Work item: In the listing below, the answer starts at the line that has "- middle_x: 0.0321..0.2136" and stops after the line that has "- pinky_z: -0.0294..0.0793"; please repeat that part exactly and nothing more.
===== Supplied material
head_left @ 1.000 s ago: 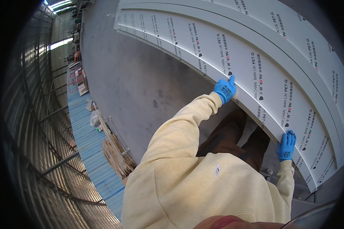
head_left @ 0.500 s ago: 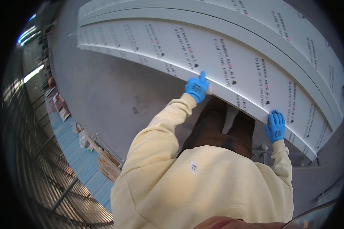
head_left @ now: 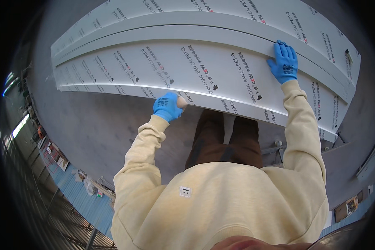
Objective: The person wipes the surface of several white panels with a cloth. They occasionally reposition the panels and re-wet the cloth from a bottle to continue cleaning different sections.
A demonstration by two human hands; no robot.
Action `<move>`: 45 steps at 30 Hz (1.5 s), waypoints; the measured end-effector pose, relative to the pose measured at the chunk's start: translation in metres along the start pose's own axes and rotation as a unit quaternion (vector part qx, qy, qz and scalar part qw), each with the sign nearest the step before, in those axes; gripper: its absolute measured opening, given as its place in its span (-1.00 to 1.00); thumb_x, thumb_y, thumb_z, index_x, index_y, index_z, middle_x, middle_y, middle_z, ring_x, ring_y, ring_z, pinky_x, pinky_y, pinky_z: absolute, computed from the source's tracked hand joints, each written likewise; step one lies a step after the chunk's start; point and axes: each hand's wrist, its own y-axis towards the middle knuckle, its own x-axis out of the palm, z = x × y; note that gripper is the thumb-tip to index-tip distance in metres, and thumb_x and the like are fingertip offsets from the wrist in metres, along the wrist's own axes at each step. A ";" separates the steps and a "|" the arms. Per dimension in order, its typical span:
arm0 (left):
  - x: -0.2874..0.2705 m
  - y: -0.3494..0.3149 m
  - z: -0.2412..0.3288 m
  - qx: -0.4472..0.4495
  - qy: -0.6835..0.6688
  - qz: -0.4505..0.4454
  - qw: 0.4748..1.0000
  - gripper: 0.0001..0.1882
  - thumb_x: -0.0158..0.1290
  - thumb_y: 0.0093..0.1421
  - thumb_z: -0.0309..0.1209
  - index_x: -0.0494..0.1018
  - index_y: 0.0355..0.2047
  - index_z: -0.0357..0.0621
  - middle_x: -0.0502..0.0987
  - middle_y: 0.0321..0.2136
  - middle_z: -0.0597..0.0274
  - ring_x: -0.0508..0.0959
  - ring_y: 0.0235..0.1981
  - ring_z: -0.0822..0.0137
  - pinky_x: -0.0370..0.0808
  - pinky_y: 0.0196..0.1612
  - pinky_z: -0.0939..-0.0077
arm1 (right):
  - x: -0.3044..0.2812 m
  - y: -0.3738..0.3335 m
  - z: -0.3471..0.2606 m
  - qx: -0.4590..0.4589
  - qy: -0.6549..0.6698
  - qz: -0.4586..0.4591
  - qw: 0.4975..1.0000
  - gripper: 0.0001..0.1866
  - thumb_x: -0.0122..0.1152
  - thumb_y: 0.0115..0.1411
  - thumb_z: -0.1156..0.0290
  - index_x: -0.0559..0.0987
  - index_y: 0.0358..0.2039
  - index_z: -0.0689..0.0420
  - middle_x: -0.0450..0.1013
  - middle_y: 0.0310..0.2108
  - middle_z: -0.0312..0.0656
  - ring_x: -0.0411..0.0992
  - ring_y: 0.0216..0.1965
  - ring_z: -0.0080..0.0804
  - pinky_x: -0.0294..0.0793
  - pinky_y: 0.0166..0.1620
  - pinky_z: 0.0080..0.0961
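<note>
In front of me lies a long panel (head_left: 221, 66) covered in white printed film, with plain white raised strips (head_left: 154, 32) along its length and a bright ridge near its close edge. My left hand (head_left: 167, 107), in a blue glove, is closed at that close edge around a rounded beige wad, perhaps bunched cloth (head_left: 181, 102). Most of the wad is hidden by the fingers. My right hand (head_left: 285, 62), also gloved in blue, lies spread on the panel farther off, its fingertips on the strips by the dark seam.
Grey floor (head_left: 125, 137) surrounds the panel. Metal support parts (head_left: 277, 148) show beneath its close edge at right. At the far left, boxes (head_left: 56, 156) and a clear plastic bag (head_left: 89, 186) lie on blue flooring. A small dark item (head_left: 348, 56) rests on the panel's right end.
My right hand has left the close edge and reached farther over the panel onto the strips. The left hand has slid leftward along the edge, its raised finger now curled. The view has shifted.
</note>
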 end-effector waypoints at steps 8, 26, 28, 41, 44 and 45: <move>-0.016 -0.049 0.023 0.060 -0.478 -0.037 0.875 -0.57 0.37 0.00 -0.26 0.62 -0.15 -0.24 0.68 -0.20 0.12 0.66 -0.17 0.25 0.59 -0.07 0.35 | -0.022 0.020 -0.010 0.043 -0.029 -0.095 0.994 -0.30 0.49 -0.01 0.07 0.48 0.12 0.08 0.47 0.08 -0.08 0.45 0.09 -0.09 0.38 0.20 -0.16; -0.013 0.138 0.082 0.065 -0.942 -0.036 0.327 -0.63 0.06 0.33 -0.20 0.49 0.07 -0.09 0.58 -0.04 0.09 0.58 0.00 0.14 0.55 0.13 0.30 | -0.033 0.021 -0.007 -0.074 -0.064 -0.206 0.974 -0.46 0.42 -0.03 0.01 0.54 -0.17 0.14 0.48 -0.21 -0.04 0.48 -0.13 -0.08 0.44 0.02 -0.20; -0.025 0.121 0.090 0.132 -0.921 0.025 0.366 -0.62 0.09 0.31 -0.16 0.50 0.05 -0.06 0.58 -0.02 0.10 0.58 0.01 0.16 0.55 0.12 0.31 | -0.044 0.012 -0.017 -0.073 -0.066 -0.241 0.966 -0.46 0.43 -0.03 0.00 0.53 -0.18 0.14 0.46 -0.23 -0.06 0.47 -0.14 -0.10 0.42 0.02 -0.20; 0.018 0.119 0.083 0.099 -0.953 0.075 0.276 -0.35 0.12 0.30 0.04 0.40 0.24 -0.14 0.50 0.18 0.13 0.48 0.18 0.19 0.40 0.29 0.33 | -0.060 -0.029 -0.015 -0.029 0.259 -0.289 0.921 -0.36 0.40 -0.06 0.29 0.50 0.07 0.22 0.45 0.19 0.08 0.45 0.13 0.08 0.41 0.22 -0.14; 0.024 0.102 0.077 0.133 -0.952 0.084 0.264 -0.40 0.08 0.34 0.03 0.39 0.22 -0.08 0.51 0.15 0.16 0.49 0.17 0.22 0.41 0.28 0.37 | -0.075 -0.009 -0.015 0.048 0.338 -0.491 0.801 -0.29 0.39 -0.05 0.34 0.47 0.18 0.21 0.55 0.08 0.07 0.55 -0.01 0.10 0.52 0.11 -0.18; 0.023 0.096 0.077 0.138 -0.953 0.082 0.257 -0.43 0.06 0.36 0.02 0.39 0.22 -0.05 0.52 0.14 0.18 0.49 0.16 0.23 0.42 0.27 0.39 | -0.079 -0.002 -0.017 0.089 0.359 -0.563 0.739 -0.27 0.38 -0.04 0.35 0.46 0.21 0.20 0.59 0.02 0.07 0.59 -0.07 0.10 0.56 0.05 -0.20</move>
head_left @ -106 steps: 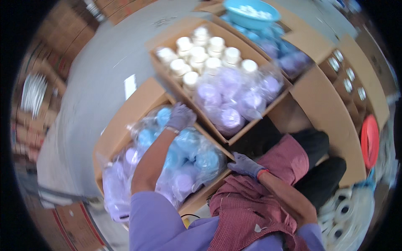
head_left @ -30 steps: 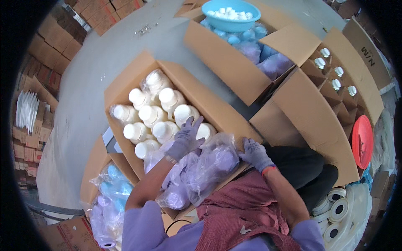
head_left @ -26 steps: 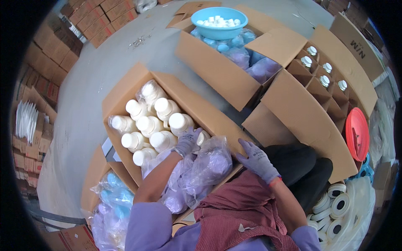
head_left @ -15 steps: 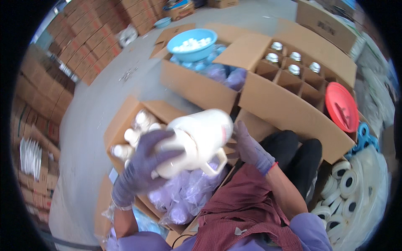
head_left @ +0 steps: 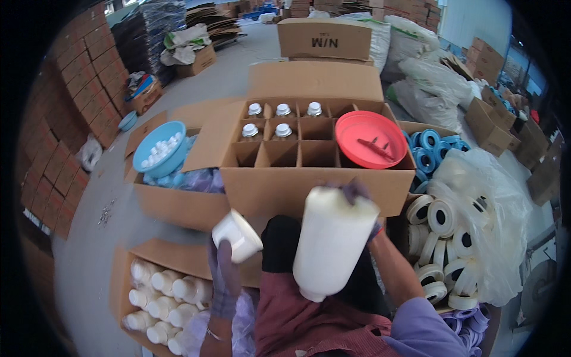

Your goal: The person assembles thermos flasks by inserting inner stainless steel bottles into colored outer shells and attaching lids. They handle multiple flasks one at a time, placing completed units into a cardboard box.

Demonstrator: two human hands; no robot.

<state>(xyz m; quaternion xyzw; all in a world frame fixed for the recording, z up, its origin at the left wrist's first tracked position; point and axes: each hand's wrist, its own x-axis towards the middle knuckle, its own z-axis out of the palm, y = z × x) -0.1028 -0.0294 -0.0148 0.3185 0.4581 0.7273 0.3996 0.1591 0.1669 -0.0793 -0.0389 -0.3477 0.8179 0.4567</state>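
Note:
My left hand (head_left: 224, 279), in a grey glove, is closed around a small white cup-shaped piece (head_left: 241, 239) with its wide end tipped up and to the right. My right hand (head_left: 357, 195), also gloved, grips the upper end of a large white bottle (head_left: 330, 247). The bottle slants over my lap with its narrow neck pointing down. Bottle and cup are apart. At the lower left, near my left hand, an open carton (head_left: 122, 285) holds several white bottles (head_left: 160, 308). Purple plastic-wrapped pieces (head_left: 244, 324) lie beside my left forearm.
Ahead stands a divided carton (head_left: 279, 190) with several silver-capped bottles (head_left: 284, 111) and a red dish (head_left: 364, 156) on its right end. A blue basin (head_left: 146, 143) of small white pieces is at left. White rings (head_left: 440, 217) and blue rings (head_left: 425, 159) fill containers at right.
The white jug that my left hand held has come apart: the cup piece stays in my left hand, while my right hand, open before, now grips the bottle. The view has swung rightward and up.

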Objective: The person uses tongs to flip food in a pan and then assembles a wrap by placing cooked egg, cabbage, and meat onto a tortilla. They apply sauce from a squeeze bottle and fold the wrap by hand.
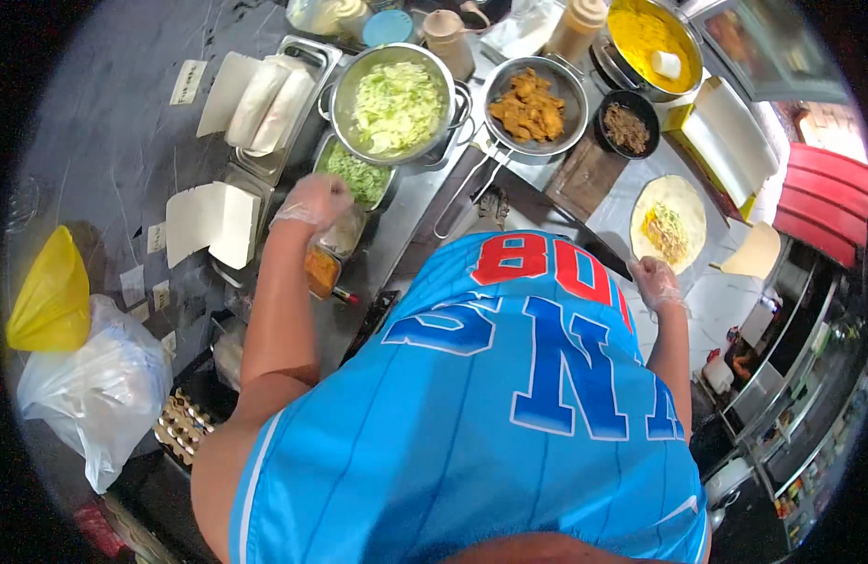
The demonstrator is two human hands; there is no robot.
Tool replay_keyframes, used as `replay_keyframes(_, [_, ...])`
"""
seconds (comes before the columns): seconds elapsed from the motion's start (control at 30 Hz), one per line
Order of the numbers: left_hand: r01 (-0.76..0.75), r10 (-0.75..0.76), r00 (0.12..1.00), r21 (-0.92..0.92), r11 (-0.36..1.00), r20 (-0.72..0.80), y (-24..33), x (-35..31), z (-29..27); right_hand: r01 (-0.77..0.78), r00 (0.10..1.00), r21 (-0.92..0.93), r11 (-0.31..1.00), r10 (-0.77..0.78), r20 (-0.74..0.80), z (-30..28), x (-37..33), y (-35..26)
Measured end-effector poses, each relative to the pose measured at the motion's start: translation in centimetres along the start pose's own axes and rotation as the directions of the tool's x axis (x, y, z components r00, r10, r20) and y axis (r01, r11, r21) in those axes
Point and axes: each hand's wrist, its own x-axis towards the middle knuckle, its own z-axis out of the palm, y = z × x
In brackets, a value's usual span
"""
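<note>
My left hand (321, 199), in a clear plastic glove, is closed above the metal containers on the left. Chopped green vegetables (357, 175) lie right beside its fingers; whatever it may hold is too small to make out. A round flatbread (683, 202) lies flat on the steel counter at the right, with shredded greens and an orange-yellow filling (667, 233) heaped on its middle. At the flatbread's near edge is my gloved right hand (657, 282), its fingers curled in; I cannot see whether they pinch the edge.
A colander of shredded cabbage (396, 108), a strainer of fried pieces (528, 103), a black bowl of shredded meat (627, 127) and a pot of yellow food (652, 42) stand along the back. A wooden board (589, 179) lies left of the flatbread. An open box (730, 141) stands behind it.
</note>
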Motion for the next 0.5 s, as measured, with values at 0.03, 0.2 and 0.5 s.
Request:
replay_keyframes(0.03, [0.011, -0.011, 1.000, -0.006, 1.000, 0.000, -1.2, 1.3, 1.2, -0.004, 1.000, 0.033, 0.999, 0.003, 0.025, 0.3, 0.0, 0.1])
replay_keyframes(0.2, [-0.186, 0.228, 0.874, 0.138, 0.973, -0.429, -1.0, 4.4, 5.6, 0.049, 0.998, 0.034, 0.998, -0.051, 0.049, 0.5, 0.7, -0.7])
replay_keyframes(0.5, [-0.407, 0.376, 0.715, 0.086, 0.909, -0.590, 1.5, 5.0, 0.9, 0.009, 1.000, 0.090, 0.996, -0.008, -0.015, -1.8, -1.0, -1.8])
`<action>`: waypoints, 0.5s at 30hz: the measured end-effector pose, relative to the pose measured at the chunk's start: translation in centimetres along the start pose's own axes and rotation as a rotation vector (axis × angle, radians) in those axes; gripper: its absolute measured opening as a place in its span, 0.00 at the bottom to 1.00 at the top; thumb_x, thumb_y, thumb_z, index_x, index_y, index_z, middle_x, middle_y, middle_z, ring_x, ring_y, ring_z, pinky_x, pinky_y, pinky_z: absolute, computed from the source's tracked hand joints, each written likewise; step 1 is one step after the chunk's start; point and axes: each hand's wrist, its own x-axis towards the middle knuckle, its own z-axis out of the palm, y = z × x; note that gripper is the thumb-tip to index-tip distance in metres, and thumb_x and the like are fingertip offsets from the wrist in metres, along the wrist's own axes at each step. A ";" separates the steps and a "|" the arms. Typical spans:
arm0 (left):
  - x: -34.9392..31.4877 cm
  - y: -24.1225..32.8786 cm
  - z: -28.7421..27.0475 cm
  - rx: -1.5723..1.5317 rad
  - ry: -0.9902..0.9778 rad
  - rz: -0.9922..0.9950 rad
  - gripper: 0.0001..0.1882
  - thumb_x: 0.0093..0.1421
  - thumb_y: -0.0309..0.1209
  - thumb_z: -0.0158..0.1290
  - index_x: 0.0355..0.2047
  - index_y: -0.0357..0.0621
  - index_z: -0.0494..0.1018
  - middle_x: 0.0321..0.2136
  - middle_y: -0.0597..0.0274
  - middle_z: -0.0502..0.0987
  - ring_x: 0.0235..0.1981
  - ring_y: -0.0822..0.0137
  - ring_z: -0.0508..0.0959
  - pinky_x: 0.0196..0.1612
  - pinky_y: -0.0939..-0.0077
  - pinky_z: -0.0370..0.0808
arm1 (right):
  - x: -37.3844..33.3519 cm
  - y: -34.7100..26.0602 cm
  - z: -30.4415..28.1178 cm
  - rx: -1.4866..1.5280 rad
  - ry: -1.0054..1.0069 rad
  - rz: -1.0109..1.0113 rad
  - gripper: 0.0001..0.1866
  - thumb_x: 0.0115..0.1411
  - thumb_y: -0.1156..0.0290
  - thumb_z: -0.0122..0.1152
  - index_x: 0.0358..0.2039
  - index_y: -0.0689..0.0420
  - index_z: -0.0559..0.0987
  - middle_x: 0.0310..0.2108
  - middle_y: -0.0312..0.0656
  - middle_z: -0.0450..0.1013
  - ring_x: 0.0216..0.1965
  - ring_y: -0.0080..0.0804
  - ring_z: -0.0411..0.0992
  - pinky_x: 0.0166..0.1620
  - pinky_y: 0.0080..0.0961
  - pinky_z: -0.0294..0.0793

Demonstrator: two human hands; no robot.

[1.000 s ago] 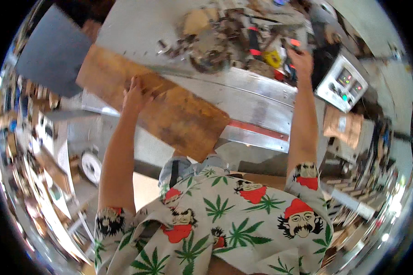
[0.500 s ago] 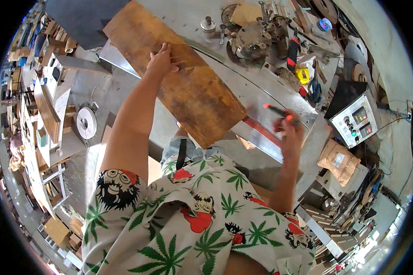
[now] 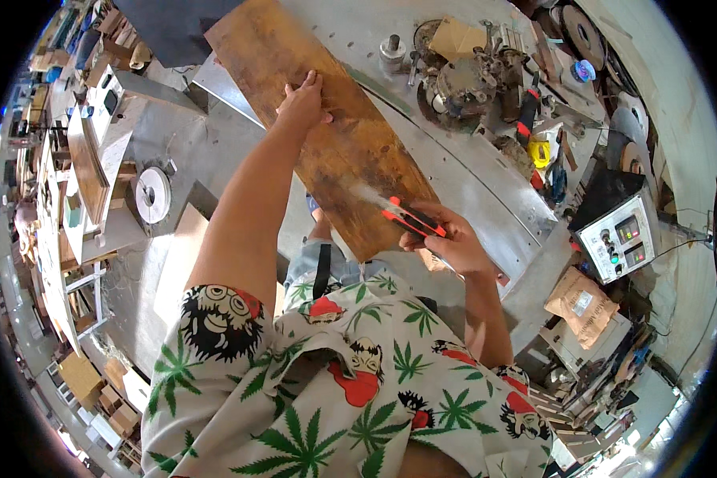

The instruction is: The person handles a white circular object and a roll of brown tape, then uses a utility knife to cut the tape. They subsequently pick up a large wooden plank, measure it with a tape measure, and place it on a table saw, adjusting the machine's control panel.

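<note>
A brown, stained wooden board (image 3: 366, 151) lies slantwise across the metal table, its near end jutting over the edge towards me. My left hand (image 3: 304, 102) rests on the board's upper middle, fingers stretched out and holding nothing. Over the board's near right corner, my right hand (image 3: 452, 240) is closed around a red and black utility knife (image 3: 414, 218). Its pale blade points up and left over the board and is smeared by motion. I cannot tell whether the blade touches the wood.
The metal table (image 3: 474, 179) carries a greasy machine part (image 3: 462, 84), a metal cylinder (image 3: 392, 54), and a yellow tape measure (image 3: 539, 154) on the right. Beyond the table's right end are a control box (image 3: 617, 239) and a brown paper sack (image 3: 581, 307). A white reel (image 3: 153, 195) lies on the left.
My right hand has brought the utility knife leftwards, from beside the board to over its near right part. My left hand stays on the board. The whole view has shifted slightly.
</note>
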 end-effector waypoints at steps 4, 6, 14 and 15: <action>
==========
Written solution:
  - middle_x: 0.0321..0.2136
  - middle_y: -0.0597..0.0274
  - middle_z: -0.0502..0.0987
  - ring_x: 0.0235..0.1981
  - ring_y: -0.0822..0.0137
  - ring_z: -0.0508..0.0959
  - pinky_x: 0.0196..0.1612
  - pinky_y: -0.0939..-0.0077
  - pinky_z: -0.0370..0.0808
arm1 (right):
  - x: -37.3844..33.3519 cm
  - y: -34.7100..26.0602 cm
  - z: -30.4415..28.1178 cm
  - rx: -1.4866..1.5280 rad
  - ry: -1.0054..1.0069 rad
  - rz: -1.0109..1.0113 rad
  - gripper: 0.0001..0.1866
  - thumb_x: 0.0115..0.1411
  - thumb_y: -0.1156..0.0290
  - thumb_z: -0.0122..0.1152
  - index_x: 0.0358..0.2039
  - index_y: -0.0689..0.0420
  - index_z: -0.0559..0.0987
  - middle_x: 0.0310..0.2108
  - middle_y: -0.0312..0.0656
  - middle_z: -0.0450..0.1013
  - ring_x: 0.0216..0.1965
  - ring_y: -0.0080..0.0804
  - ring_z: -0.0411..0.0992
  - pinky_x: 0.0166..0.1620
  - pinky_y: 0.0080..0.0961
  - pinky_z: -0.0294..0.0793

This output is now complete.